_Try it_
Return, exactly and in full, the lines of the records below starting at the one with "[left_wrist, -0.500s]" and ending at the one with "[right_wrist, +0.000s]", and no other lines.

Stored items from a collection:
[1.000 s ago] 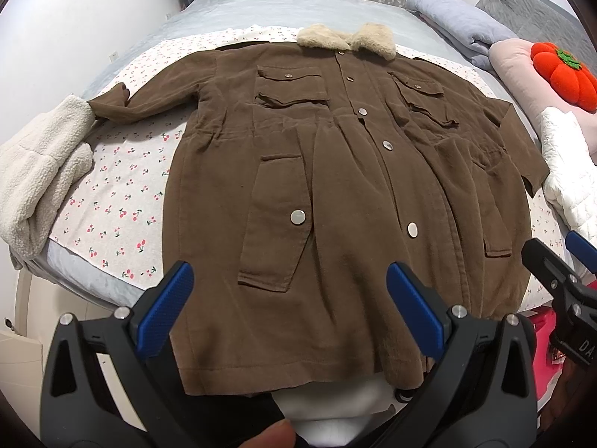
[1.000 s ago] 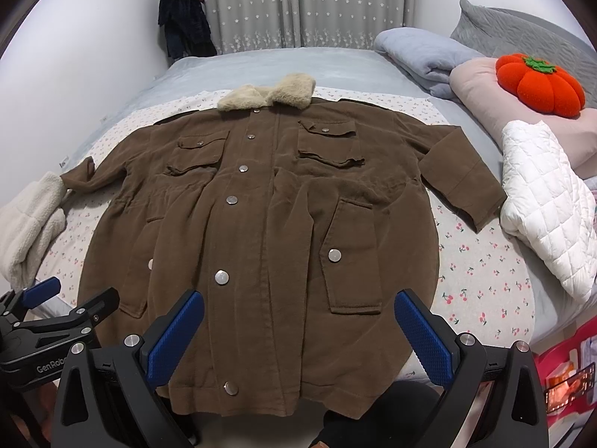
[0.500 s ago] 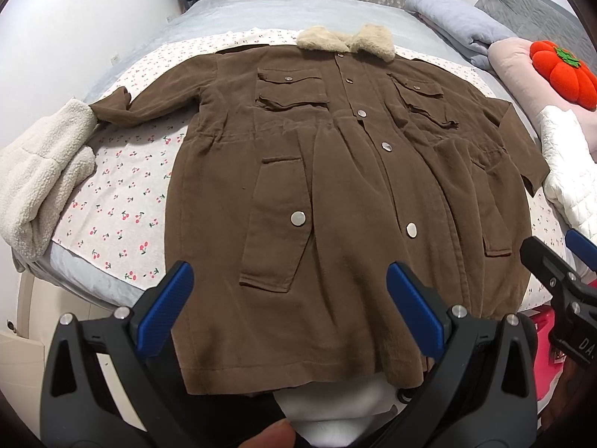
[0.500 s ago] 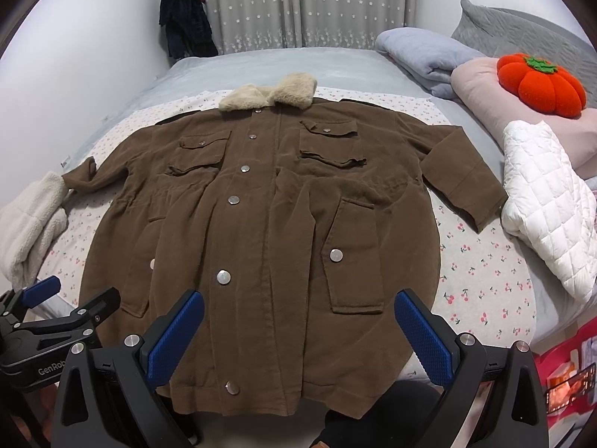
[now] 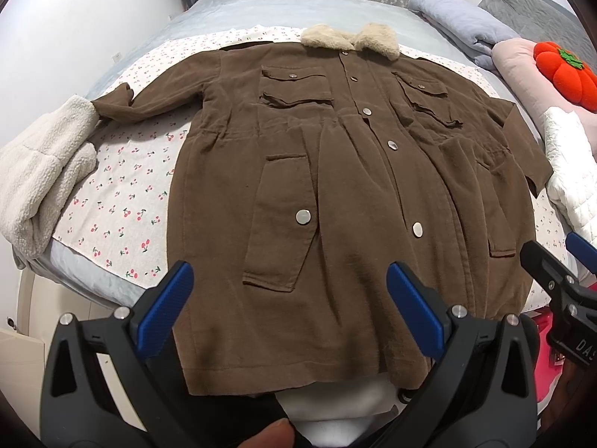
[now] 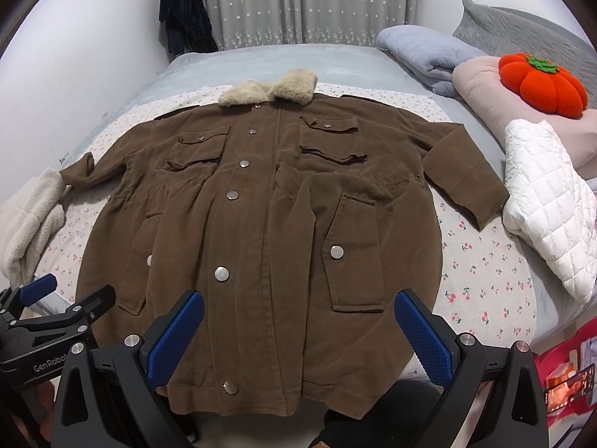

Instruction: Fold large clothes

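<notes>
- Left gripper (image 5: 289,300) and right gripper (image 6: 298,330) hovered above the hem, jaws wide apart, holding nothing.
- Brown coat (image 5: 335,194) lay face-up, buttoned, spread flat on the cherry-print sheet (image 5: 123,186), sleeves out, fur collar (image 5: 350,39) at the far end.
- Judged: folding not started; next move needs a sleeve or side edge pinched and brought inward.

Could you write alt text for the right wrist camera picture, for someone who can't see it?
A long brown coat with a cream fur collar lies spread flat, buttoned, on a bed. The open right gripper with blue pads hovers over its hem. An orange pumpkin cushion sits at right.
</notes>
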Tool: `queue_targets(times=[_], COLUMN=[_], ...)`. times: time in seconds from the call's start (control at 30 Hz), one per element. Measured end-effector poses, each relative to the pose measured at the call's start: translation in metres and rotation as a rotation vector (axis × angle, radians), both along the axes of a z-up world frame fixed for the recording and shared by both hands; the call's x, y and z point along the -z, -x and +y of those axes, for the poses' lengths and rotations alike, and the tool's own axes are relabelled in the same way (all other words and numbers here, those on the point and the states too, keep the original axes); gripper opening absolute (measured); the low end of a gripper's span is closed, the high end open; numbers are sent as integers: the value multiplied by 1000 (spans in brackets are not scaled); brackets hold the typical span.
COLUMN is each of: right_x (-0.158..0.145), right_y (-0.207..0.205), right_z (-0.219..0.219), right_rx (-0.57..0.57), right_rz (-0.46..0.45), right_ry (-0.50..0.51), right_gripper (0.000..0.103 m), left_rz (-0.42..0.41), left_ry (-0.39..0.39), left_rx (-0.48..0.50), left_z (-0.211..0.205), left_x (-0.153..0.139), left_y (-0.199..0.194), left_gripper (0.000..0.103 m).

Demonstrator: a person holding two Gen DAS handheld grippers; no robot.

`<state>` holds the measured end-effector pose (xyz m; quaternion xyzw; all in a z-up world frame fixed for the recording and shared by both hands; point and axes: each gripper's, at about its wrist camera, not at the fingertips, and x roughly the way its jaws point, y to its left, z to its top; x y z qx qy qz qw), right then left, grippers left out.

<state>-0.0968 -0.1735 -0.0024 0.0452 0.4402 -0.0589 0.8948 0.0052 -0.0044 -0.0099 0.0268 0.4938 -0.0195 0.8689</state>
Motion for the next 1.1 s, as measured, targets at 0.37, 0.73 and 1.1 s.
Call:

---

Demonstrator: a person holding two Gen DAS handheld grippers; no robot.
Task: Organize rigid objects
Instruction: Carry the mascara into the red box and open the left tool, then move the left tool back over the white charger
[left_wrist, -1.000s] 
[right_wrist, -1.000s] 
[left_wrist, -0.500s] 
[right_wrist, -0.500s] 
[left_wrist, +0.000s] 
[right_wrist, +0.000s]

_Solution below_
[left_wrist, -0.500s] 
[right_wrist, -0.500s] 
[left_wrist, +0.000s] 
[right_wrist, +0.000s]

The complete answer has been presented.